Autobiography of Childhood can, as I indicated at the outset, be read as a return to and renovation and resituation of Woolf ’s work. The novel resembles The Waves in its attention to the interlocking lives of six characters, and also, structurally, in the brief interlude sections that Queyras uses to divide the main sections of her text. In her attempt to articulate the form and feel of childhood memories—their highly sensual, embodied, and emotional qualities—Queyras also works in similar territory to Woolf ’s autobiographical “A Sketch of the Past.” And in making a lost loved one an organizing force in the experiences of her characters, Queyras remembers not only The Waves, but also To the Lighthouse and Jacob’s Room. But while Queyras returns to Woolf ’s work in her novel, Autobiography of Childhood is decidedly distinctive and contemporary. Queyras attends carefully to the way that a combination of social forces, family experiences, and apparently innate personality traits shapes each of her characters, informing how they respond to a range of situations, from job demands in an increasingly unstable labour market to the death of a sibling. Emerging from working-class roots, the Combals each face the limited options and precariousness in their lives differently, sometimes deepening and sometimes fraying connections with each other as they do so.

While Autobiography of Childhood is primarily concerned with the bonds between members of a family, it is also about the love for—and loss of—a city. The novel is especially timely in this sense, coming as it does during a period when, as poet and critic Jeff Derksen has observed, public and private stakeholders are increasingly championing and relying on our love of the city as they promote projects and forms of urban change that are not necessarily in our best interest. Queyras approaches the idea of loving a city with the criticality that Derksen encourages, highlighting the social and economic conditions which make this love difficult, complicated, and, for some, impossible.

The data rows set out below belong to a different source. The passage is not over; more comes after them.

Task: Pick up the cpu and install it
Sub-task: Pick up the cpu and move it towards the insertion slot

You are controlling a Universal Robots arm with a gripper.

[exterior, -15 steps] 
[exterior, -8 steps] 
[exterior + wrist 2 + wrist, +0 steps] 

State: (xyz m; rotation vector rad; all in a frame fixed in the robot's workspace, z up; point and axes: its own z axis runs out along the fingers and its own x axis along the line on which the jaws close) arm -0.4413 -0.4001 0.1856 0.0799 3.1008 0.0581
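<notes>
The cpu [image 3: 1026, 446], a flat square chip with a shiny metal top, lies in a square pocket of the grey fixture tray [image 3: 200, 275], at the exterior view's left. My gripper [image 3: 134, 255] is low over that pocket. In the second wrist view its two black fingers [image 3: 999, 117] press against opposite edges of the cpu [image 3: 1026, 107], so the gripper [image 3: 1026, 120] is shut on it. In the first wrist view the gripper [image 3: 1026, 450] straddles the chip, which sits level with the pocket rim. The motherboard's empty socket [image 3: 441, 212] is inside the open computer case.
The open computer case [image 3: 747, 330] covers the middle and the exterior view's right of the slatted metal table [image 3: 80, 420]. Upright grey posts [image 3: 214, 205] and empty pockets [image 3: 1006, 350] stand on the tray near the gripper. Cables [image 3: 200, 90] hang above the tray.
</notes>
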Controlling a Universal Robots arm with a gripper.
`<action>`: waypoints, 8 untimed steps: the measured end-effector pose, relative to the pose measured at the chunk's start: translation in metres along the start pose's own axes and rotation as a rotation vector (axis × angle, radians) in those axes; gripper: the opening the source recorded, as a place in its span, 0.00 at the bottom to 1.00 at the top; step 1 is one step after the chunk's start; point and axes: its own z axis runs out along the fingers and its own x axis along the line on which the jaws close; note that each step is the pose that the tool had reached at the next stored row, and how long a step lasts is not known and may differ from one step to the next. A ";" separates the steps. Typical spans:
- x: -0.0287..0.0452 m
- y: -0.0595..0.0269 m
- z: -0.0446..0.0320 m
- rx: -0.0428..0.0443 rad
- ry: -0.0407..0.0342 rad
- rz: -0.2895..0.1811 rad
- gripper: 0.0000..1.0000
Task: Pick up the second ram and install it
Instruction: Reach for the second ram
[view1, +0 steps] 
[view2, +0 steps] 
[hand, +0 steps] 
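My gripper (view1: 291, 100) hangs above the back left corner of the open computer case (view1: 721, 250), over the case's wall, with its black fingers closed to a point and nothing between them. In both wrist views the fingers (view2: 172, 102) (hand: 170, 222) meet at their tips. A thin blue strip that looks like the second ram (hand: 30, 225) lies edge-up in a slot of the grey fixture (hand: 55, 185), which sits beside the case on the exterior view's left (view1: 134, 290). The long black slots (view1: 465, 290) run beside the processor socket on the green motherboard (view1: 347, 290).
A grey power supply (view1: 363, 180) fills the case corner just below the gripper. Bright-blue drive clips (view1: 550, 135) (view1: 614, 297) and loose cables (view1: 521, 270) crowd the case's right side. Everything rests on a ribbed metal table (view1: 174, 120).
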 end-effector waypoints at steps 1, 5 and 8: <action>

Set in Vancouver during the period leading up to the 2010 Winter Olympics, Autobiography of Childhood highlights not only the city’s natural beauty and progressive spirit, but also the rampant real estate speculation and periods of intensive redevelopment that have punctuated Vancouver’s history, the lack of affordable housing, and the limited job market. The character Guddy, who left Vancouver for graduate school knowing she would probably never be able to return, aches for the city. Her brother Jerry, relegated to a basement suite in the suburbs, hates the city and the greed that, for him, it represents. Therese—having hung on until she finally found her way off a housing waitlist and into a subsidized apartment—loves Vancouver defiantly, even though her decision to stay restricts her career options. Just as Queyras’ characters have developed their stories in relation to each other, so too has the city shaped those stories. Queyras treats this connection with the same sensitivity and perceptiveness that she devotes to family ties, bringing the city alive through a series of small but potent details in her characters’ thoughts and reminiscences. Such dedicated attention to people in place makes Autobiography of Childhood not only a powerful portrait of a family suffering in the wake of loss, but also a vital contribution to urban literature in Canada.